Em relação à conectividade, a desigualdade digital é vista como uma ameaça iminente ao mundo, já que mais de 3 bilhões de pessoas permanecem offline. Se não for abordada, a lacuna pode aumentar seriamente não apenas entre as economias desenvolvidas e em desenvolvimento, mas também dentro dos países.

No entanto, também deve ser reconhecido que alguns países e indústrias foram capazes de acessar rapidamente e se adaptar perfeitamente a novas formas de interação digital e trabalho remoto, que provavelmente permanecerão. Esse salto digital e a maior dependência de sistemas digitais também levam a uma maior vulnerabilidade, portanto planos rigorosos de segurança cibernética devem ser previstos.

Por fim, o “colapso do Estado”, a proliferação de atividades econômicas ilícitas, os confrontos geoeconômicos e a geopolitização de recursos estratégicos também surgem como preocupações críticas na pesquisa, a alta preocupação regional com a deterioração das democracias e o sério fenômeno das migrações.

Embora os desafios internos prementes exijam atenção imediata, a pandemia e suas consequências socioeconômicas demonstraram mais uma vez que os riscos globais não respeitam fronteiras ou divergências políticas e que as ameaças compartilhadas exigem uma resposta global coordenada. A América Latina não pode ser pensada isoladamente dos fatos e tendências que prevalecem no resto do mundo. Ao contrário, é evidente a necessidade de nos inserirmos mais no contexto global, onde a região vem perdendo proeminência.

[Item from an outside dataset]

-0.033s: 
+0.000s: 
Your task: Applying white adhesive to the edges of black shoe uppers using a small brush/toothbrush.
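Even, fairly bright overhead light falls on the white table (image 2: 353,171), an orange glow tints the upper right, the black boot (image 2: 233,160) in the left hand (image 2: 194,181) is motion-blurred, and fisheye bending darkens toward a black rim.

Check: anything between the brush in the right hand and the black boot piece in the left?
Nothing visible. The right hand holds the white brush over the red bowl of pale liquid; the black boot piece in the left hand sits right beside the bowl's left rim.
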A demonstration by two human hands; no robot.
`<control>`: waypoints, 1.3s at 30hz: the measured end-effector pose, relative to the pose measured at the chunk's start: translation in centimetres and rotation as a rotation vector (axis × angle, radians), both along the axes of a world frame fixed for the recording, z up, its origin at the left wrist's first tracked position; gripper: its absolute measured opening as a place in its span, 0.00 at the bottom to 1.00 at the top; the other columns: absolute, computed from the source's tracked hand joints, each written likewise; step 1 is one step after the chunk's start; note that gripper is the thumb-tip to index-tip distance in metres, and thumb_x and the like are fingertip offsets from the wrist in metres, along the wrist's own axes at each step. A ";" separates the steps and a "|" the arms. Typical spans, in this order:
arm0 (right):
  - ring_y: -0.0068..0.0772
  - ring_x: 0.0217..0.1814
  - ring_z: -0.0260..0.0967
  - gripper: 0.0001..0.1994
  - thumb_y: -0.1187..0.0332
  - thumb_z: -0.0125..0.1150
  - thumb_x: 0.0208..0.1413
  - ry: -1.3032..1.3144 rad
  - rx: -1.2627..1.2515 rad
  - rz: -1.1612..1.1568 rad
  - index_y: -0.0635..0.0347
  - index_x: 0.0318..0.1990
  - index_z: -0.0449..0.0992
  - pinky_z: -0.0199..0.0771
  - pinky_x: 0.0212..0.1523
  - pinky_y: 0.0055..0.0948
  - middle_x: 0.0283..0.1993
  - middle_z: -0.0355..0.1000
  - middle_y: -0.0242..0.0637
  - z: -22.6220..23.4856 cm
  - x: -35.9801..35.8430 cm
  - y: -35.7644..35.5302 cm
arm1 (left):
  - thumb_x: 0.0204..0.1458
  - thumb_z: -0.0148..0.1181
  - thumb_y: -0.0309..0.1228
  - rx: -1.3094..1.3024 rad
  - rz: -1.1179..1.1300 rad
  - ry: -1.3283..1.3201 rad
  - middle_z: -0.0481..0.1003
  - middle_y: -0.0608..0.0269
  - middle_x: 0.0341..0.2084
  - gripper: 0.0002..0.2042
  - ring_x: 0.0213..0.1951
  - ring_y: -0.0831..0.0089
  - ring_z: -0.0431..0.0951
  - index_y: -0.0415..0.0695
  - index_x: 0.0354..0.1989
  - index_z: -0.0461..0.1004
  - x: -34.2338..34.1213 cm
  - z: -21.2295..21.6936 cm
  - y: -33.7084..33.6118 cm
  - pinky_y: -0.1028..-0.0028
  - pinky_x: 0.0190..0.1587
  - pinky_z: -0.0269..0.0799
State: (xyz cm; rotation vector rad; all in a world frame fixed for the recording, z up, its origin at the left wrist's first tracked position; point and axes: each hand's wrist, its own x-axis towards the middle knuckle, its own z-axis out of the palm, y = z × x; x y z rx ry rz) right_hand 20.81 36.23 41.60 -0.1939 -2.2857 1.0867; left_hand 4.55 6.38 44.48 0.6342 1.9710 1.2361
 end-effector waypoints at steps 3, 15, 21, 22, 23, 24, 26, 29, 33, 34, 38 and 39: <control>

Certamente existem alguns aspectos positivos, e oportunidades importantes também surgiram. Assim como o crescente reconhecimento de startups e unicórnios inovadores da América Latina atraiu recentemente fluxos de investimento significativos, nossa região —dotada de vastos recursos naturais e valioso capital humano— deve estar na vanguarda das oportunidades emergentes em termos de transição energética, mercados e empregos verdes, infraestrutura moderna e o preparo das novas gerações com capacidades e competências tecnológicas alinhadas às oportunidades de emprego do futuro.

Ignorar os riscos potenciais delineados não impedirá sua ocorrência, mas devemos respondê-los com responsabilidade e impulsionar a integração de nossa região, deixando de lado as divisões ideológicas e coordenando melhor para avançar soluções inovadoras que atendam aos problemas estruturais.

Devemos promover uma maior produtividade com uma visão de longo prazo para dar certeza, em nível nacional e, esperamos, também regional, com uma fórmula que integre indicadores socioeconômicos tradicionais com soluções em termos de resiliência e inclusão, bem como respostas aos desafios ambientais.

Em grande medida, o potencial para uma melhor recuperação da América Latina depende de saber como aplicar as lições aprendidas e do engajamento coordenado de líderes de todos os setores. Que as feridas e cicatrizes sociais e econômicas deixadas pela pandemia sirvam de lembrete para deixar de lado divisões internas, diferenças ideológicas ou atritos e rivalidades históricas, e nos permita traçar uma agenda pragmática que garanta que a próxima década não seja mais uma década perdida.